===== SOURCE DATA =====

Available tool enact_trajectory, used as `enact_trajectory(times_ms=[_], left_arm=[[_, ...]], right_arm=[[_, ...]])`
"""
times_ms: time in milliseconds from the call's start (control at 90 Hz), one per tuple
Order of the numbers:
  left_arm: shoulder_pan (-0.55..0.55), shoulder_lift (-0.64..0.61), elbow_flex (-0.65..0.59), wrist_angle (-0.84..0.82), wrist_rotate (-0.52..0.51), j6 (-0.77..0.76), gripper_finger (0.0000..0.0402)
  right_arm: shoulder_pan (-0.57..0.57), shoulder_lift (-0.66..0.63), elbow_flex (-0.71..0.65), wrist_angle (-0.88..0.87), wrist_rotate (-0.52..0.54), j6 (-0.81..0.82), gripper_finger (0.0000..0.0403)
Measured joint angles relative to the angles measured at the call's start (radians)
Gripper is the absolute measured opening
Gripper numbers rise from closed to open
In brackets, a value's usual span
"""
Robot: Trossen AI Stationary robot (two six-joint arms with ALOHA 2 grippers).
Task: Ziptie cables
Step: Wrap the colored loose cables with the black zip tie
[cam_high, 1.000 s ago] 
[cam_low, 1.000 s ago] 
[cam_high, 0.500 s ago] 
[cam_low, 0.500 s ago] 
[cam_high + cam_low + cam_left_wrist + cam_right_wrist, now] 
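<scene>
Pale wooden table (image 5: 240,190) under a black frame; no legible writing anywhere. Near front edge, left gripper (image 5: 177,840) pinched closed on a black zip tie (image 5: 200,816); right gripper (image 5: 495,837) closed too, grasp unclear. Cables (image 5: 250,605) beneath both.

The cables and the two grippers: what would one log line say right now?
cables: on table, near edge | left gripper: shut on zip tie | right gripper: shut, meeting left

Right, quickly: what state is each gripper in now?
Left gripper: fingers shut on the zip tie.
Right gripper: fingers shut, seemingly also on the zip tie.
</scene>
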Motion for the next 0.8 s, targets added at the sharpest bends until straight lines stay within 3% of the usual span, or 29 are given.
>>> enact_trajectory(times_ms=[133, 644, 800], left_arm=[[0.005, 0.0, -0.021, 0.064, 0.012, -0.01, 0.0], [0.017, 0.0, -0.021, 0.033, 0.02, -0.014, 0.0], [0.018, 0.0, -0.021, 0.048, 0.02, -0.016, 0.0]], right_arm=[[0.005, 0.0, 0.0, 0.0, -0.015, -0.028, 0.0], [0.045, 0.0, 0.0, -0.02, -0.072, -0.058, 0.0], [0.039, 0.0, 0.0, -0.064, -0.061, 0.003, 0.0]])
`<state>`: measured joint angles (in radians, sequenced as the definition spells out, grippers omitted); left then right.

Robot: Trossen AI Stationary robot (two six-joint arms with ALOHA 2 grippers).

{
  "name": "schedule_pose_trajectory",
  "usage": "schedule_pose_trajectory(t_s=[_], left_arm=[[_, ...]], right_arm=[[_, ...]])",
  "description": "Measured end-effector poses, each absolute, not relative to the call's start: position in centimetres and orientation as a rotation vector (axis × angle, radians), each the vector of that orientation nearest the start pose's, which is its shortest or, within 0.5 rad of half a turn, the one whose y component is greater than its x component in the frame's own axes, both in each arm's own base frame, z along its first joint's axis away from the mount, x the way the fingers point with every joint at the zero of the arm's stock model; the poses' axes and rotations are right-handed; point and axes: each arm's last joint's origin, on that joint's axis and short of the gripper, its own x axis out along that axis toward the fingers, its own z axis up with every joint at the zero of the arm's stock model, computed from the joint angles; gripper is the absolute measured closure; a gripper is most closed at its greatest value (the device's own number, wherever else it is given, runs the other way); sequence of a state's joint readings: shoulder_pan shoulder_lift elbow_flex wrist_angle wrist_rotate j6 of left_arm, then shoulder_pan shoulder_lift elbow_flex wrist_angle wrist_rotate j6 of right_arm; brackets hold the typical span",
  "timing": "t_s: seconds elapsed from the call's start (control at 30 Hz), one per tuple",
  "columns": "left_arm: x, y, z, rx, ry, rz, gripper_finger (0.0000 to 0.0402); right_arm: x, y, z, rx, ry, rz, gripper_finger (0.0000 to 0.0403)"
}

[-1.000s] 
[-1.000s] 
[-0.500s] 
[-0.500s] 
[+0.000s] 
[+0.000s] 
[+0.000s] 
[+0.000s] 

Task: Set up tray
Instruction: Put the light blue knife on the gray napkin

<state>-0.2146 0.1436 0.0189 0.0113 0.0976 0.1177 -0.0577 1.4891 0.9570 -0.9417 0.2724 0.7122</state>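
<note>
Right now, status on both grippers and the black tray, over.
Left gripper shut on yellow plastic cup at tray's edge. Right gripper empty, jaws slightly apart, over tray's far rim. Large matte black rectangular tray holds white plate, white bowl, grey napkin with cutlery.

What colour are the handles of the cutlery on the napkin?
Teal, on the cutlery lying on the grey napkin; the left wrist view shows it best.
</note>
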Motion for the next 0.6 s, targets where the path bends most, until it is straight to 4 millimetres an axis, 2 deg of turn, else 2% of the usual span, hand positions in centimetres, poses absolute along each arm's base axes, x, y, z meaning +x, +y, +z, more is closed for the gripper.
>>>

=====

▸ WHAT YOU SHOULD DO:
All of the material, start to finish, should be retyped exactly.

▸ EXERCISE RESULT:
Available tool enact_trajectory, used as `enact_trajectory(times_ms=[_], left_arm=[[_, ...]], right_arm=[[_, ...]])`
"""
times_ms: time in milliseconds from the call's start (control at 90 Hz), one per tuple
Order of the numbers:
  left_arm: shoulder_pan (-0.55..0.55), shoulder_lift (-0.64..0.61), elbow_flex (-0.65..0.59), wrist_angle (-0.84..0.82), wrist_rotate (-0.52..0.51), j6 (-0.77..0.76), gripper_finger (0.0000..0.0402)
  right_arm: shoulder_pan (-0.57..0.57), shoulder_lift (-0.66..0.63), elbow_flex (-0.71..0.65), wrist_angle (-0.88..0.87), wrist_rotate (-0.52..0.54), j6 (-0.81..0.82), gripper_finger (0.0000..0.0403)
Measured joint angles relative to the angles measured at the call's start (radians)
Gripper is the absolute measured opening
Gripper numbers rise from closed to open
In brackets, a value's usual span
"""
Robot: Trossen AI Stationary robot (two six-joint arms with ALOHA 2 grippers).
Task: Ziptie cables
Step: Wrap the colored loose cables with the black zip tie
[cam_high, 1.000 s ago] 
[cam_low, 1.000 s ago] 
[cam_high, 0.500 s ago] 
[cam_low, 0.500 s ago] 
[cam_high + cam_low + cam_left_wrist + cam_right_wrist, now] 
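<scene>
Pale wooden table (image 5: 240,190) under a black frame; no legible writing anywhere. Near front edge, left gripper (image 5: 177,840) pinched closed on a black zip tie (image 5: 200,816); right gripper (image 5: 495,837) closed too, grasp unclear. Cables (image 5: 250,605) beneath both.

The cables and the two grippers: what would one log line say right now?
cables: on table, near edge | left gripper: shut on zip tie | right gripper: shut, meeting left

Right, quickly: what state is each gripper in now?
Left gripper: fingers shut on the zip tie.
Right gripper: fingers shut, seemingly also on the zip tie.
</scene>
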Motion for the next 0.8 s, targets added at the sharpest bends until straight lines stay within 3% of the usual span, or 29 are given.
>>> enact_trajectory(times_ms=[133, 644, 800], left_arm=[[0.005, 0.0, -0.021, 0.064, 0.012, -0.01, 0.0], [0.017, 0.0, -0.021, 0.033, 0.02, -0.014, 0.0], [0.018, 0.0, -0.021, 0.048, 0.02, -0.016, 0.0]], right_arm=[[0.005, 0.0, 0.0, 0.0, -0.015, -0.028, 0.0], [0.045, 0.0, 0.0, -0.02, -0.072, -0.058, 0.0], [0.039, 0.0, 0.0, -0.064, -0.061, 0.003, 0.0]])
`<state>`: measured joint angles (in radians, sequenced as the definition spells out, grippers omitted); left then right.

Robot: Trossen AI Stationary robot (two six-joint arms with ALOHA 2 grippers).

{
  "name": "schedule_pose_trajectory",
  "usage": "schedule_pose_trajectory(t_s=[_], left_arm=[[_, ...]], right_arm=[[_, ...]])",
  "description": "Measured end-effector poses, each absolute, not relative to the call's start: position in centimetres and orientation as a rotation vector (axis × angle, radians), each the vector of that orientation nearest the start pose's, which is its shortest or, within 0.5 rad of half a turn, the one whose y component is greater than its x component in the frame's own axes, both in each arm's own base frame, z along its first joint's axis away from the mount, x the way the fingers point with every joint at the zero of the arm's stock model; the poses' axes and rotations are right-handed; point and axes: each arm's last joint's origin, on that joint's axis and short of the gripper, its own x axis out along that axis toward the fingers, its own z axis up with every joint at the zero of the arm's stock model, computed from the joint angles; gripper is the absolute measured closure; a gripper is most closed at its greatest value (the device's own number, wherever else it is given, runs the other way); sequence of a state's joint readings: shoulder_pan shoulder_lift elbow_flex wrist_angle wrist_rotate j6 of left_arm, then shoulder_pan shoulder_lift elbow_flex wrist_angle wrist_rotate j6 of right_arm; brackets hold the typical span",
  "timing": "t_s: seconds elapsed from the call's start (control at 30 Hz), one per tuple",
  "columns": "left_arm: x, y, z, rx, ry, rz, gripper_finger (0.0000 to 0.0402); right_arm: x, y, z, rx, ry, rz, gripper_finger (0.0000 to 0.0403)"
}

[-1.000s] 
[-1.000s] 
[-0.500s] 
[-0.500s] 
[+0.000s] 
[+0.000s] 
[+0.000s] 
[+0.000s] 

Task: Set up tray
Instruction: Put the light blue knife on the gray napkin

<state>-0.2146 0.1436 0.0189 0.0113 0.0976 0.1177 -0.0577 1.4891 0.9570 -0.9417 0.2724 0.7122</state>
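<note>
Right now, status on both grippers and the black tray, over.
Left gripper shut on yellow plastic cup at tray's edge. Right gripper empty, jaws slightly apart, over tray's far rim. Large matte black rectangular tray holds white plate, white bowl, grey napkin with cutlery.

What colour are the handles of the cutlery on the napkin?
Teal, on the cutlery lying on the grey napkin; the left wrist view shows it best.
</note>
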Motion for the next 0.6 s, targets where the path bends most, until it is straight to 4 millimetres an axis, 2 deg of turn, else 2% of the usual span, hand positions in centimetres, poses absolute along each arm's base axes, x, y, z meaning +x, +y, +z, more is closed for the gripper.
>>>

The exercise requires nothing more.